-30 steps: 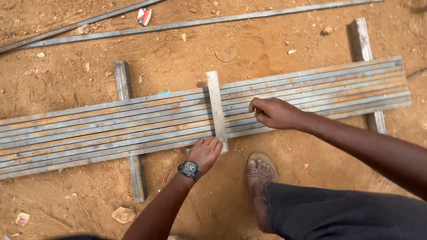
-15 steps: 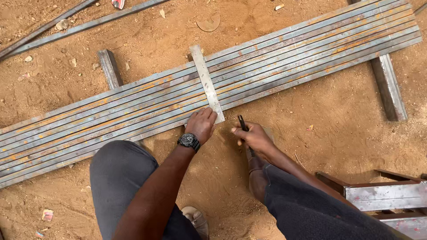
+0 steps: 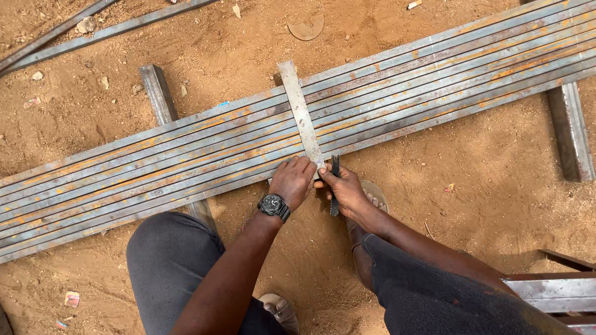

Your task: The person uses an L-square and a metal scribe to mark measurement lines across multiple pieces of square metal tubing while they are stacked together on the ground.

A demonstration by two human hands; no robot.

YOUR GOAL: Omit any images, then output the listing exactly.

ANSWER:
-30 steps: 
-15 steps: 
+0 steps: 

Your task: The person uses an L-square and a metal scribe to mark measurement lines across multiple pieces of square metal tubing while they are stacked together on the ground.

A demonstration by two human hands; no robot.

The answer to this exercise is complete.